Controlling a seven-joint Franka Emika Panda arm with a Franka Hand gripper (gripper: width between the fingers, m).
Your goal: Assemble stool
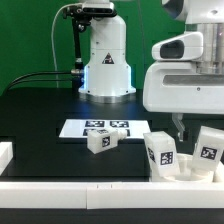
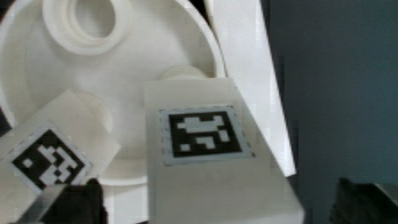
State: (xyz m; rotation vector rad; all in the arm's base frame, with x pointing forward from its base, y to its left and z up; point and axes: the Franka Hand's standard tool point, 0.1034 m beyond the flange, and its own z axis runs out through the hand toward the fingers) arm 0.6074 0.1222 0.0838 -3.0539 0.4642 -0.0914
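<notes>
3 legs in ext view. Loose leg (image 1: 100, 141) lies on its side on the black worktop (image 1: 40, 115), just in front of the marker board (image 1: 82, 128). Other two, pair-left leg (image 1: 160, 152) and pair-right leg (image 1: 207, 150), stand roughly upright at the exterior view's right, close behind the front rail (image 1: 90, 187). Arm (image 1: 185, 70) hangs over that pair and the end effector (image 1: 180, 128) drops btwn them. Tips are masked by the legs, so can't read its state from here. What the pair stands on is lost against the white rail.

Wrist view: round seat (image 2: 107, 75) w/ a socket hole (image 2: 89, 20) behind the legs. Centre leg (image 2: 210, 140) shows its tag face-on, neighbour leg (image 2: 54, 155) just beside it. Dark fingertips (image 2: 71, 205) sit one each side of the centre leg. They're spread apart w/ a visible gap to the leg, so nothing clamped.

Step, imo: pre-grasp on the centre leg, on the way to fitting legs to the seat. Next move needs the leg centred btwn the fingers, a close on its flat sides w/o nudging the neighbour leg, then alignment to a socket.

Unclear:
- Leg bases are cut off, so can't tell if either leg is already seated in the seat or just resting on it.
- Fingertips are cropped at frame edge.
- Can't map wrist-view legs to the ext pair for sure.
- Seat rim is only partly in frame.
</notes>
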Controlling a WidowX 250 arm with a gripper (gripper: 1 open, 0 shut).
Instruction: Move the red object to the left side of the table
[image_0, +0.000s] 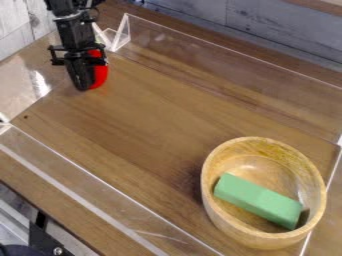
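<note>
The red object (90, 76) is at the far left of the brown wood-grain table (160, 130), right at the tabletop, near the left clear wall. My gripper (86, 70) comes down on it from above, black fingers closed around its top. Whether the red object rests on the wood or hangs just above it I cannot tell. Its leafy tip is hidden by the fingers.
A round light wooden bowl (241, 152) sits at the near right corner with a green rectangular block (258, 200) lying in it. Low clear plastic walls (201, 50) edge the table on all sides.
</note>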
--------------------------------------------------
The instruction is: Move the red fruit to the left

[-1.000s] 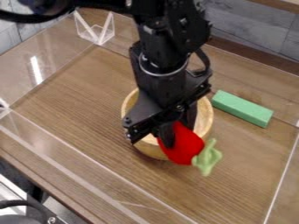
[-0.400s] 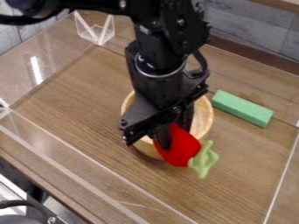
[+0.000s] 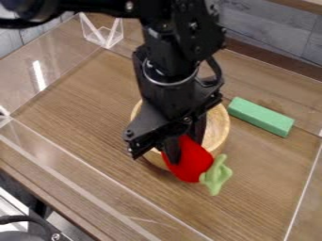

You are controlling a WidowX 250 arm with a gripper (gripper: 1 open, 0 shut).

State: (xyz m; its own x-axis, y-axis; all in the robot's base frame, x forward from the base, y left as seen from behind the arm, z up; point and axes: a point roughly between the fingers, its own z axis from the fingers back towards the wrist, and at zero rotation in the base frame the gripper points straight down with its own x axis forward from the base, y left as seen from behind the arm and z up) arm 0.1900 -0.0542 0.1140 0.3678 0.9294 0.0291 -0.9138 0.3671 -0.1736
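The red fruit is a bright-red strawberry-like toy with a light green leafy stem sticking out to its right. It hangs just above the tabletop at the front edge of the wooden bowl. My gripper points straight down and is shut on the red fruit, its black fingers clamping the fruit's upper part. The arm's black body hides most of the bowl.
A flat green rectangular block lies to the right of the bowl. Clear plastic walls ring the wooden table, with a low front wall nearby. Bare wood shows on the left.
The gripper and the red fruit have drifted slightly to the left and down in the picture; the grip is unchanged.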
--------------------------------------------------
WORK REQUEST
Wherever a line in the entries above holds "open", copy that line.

EXERCISE OUTPUT
Controlling a WidowX 250 arm with a gripper (gripper: 1 open, 0 shut).
You are controlling a WidowX 250 arm with a gripper (gripper: 1 open, 0 shut).

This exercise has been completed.